The Fulker Award was established by the Behavior Genetics Association in memory of David Fulker, a past President of the Association and Executive Editor of the journal, who died in 1998 (Hewitt 1998). The award is for ‘a particularly meritorious paper’ published in the journal during the preceding year. The annual prize is $1000 ‘and a nice bottle of wine’ (given only when the recipient is present at the Association’s annual meeting).

Volume 48 included 38 rigorously peer reviewed papers on human and animal behavior genetics, including both methodological and empirical studies. To select the paper for the Fulker award, I solicit nominations from the journal’s Associate Editors and follow their advice closely.
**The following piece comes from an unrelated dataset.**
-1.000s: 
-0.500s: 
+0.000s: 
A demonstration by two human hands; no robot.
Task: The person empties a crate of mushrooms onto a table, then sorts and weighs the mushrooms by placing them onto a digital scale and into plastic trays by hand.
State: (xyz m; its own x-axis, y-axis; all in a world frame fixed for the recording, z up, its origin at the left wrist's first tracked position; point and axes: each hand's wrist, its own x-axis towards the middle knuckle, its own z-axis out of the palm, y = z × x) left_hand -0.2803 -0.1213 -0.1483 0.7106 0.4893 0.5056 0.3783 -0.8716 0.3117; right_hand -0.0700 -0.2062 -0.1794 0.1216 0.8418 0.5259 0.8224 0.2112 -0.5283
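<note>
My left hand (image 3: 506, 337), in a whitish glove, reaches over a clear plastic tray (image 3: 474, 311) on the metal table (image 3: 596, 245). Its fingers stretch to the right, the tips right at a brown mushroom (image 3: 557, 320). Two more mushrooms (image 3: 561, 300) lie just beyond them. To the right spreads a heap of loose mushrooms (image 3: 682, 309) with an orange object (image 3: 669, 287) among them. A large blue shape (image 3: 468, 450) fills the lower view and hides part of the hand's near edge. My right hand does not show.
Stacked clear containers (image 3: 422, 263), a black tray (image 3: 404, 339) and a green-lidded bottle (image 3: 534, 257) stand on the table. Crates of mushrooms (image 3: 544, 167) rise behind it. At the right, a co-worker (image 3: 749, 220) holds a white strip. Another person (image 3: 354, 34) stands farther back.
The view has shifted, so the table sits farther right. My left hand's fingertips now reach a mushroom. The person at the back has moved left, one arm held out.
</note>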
Six different papers were nominated by the Associate Editors; this year there was an emphasis on outstanding human empirical and methodological papers, and several that combined both topics. Among the papers nominated were Dorret Boomsma et al. (2018) report of an extended twin-pedigree study of neuroticism in the Netherlands Twin Register, Moscati et al.’s (2018) Cross-lagged analysis of interplay between differential traits in sibling pairs, Laurin et al.’s (2018) paper on Partitioning phenotypic variance due to parent-of-origin effects using genomic relatedness matrices, Park et al.’s (2018) Adaptive SNP-set association testing in generalized linear mixed models with application to family studies, and Ip et al.’s (2018) very nice paper exploring the role of tissue specificity in the relation between expression QTLs and complex traits. These are five incredibly high quality papers that I hope we will all take the time to read, use, and cite in our own research.
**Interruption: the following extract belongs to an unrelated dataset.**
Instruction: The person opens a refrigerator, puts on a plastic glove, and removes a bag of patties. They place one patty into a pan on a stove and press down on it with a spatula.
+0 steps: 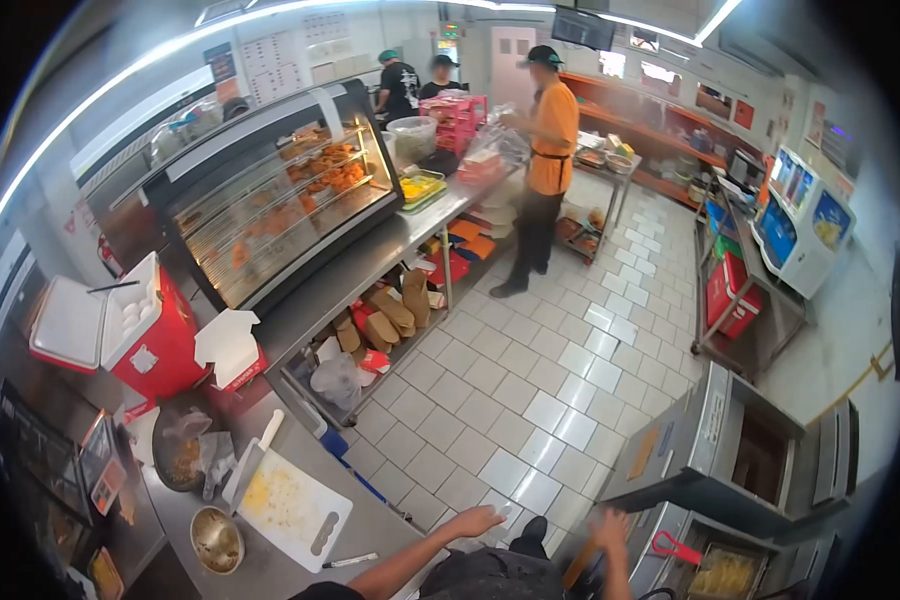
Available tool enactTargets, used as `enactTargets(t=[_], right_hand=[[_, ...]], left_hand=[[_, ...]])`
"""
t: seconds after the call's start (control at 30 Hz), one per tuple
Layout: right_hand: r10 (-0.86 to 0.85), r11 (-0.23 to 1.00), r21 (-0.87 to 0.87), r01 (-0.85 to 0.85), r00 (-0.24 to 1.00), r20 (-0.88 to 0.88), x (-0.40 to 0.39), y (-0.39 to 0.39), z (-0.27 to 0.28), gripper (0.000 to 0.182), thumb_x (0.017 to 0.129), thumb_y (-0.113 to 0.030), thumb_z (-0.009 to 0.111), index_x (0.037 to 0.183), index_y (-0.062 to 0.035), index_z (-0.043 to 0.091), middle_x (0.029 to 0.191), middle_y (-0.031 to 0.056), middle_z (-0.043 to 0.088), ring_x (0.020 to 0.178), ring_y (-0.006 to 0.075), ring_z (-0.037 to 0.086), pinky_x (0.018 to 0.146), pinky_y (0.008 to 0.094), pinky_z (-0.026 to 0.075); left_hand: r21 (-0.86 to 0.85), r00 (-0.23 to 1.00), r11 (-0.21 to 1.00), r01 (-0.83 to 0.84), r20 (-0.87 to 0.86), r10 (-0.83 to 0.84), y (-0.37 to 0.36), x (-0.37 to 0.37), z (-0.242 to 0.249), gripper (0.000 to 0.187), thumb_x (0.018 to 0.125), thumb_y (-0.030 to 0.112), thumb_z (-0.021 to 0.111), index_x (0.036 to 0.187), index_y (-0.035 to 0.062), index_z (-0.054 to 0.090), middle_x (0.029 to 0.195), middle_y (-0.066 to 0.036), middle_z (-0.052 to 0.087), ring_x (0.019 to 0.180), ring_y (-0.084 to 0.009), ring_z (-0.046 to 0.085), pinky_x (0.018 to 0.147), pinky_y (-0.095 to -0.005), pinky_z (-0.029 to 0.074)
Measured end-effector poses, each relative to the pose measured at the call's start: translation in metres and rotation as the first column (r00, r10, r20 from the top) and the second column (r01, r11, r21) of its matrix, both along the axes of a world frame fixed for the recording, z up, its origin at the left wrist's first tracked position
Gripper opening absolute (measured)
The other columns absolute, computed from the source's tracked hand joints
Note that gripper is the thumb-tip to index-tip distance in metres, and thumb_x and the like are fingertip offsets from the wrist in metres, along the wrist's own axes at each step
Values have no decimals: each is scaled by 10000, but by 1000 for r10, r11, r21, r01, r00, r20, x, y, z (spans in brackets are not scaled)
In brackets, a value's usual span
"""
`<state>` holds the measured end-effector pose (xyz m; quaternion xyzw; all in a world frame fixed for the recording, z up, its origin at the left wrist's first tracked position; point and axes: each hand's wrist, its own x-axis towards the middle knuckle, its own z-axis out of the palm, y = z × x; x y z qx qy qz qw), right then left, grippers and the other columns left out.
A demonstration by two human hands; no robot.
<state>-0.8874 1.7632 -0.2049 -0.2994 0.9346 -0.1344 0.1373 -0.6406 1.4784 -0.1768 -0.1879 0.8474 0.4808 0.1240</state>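
My left hand (475,521) is over the tiled floor, fingers stretched out with nothing in them. To its left on the steel counter lies a white cutting board (295,508) with yellow bits on it, and a cleaver (258,445) with a pale handle rests across its far left side. A metal bowl (216,540) stands beside the board. My right hand (610,532) is blurred near the front of a fryer, so I cannot tell whether it holds anything. Just right of it are a red handle (676,548) and a fry basket with yellow fries (727,575).
A glass display case (280,215) holds fried food. A red cooler (155,325) with its lid raised stands at left, near a dark pan (175,450). A person in an orange shirt (553,135) stands at the counter; two others are farther back. A drink dispenser (802,225) is at right.
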Motion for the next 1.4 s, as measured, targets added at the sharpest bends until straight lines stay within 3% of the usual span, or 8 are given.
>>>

However, this year’s winner is a methodological paper that opens up the possibility of utilizing the wealth of twin study data that many of us have collected, and are collecting, in the context of tests of causation employing Mendelian randomization. Specifically, the paper sets out a model that elegantly and powerfully extends traditional twin study based causality tests by incorporating genetic instruments like polygenic risk scores. There are a number of challenges in doing this, and assumptions that have to be identified and tested. There are many ways to get this wrong, but this rigorous paper provides an approach that demonstrates the complementarity and synergy of genome wide molecular data combined with traditional twin and family studies—something that is important to many of us. So congratulations to Camelia Minica, Connor Dolan, Dorret Boomsma, Eco deGeus, and Mike Neale (2018) for this year’s Fulker Award winning paper: Extending causality tests with genetic instruments: an integration of Mendelian randomization with the classical twin design.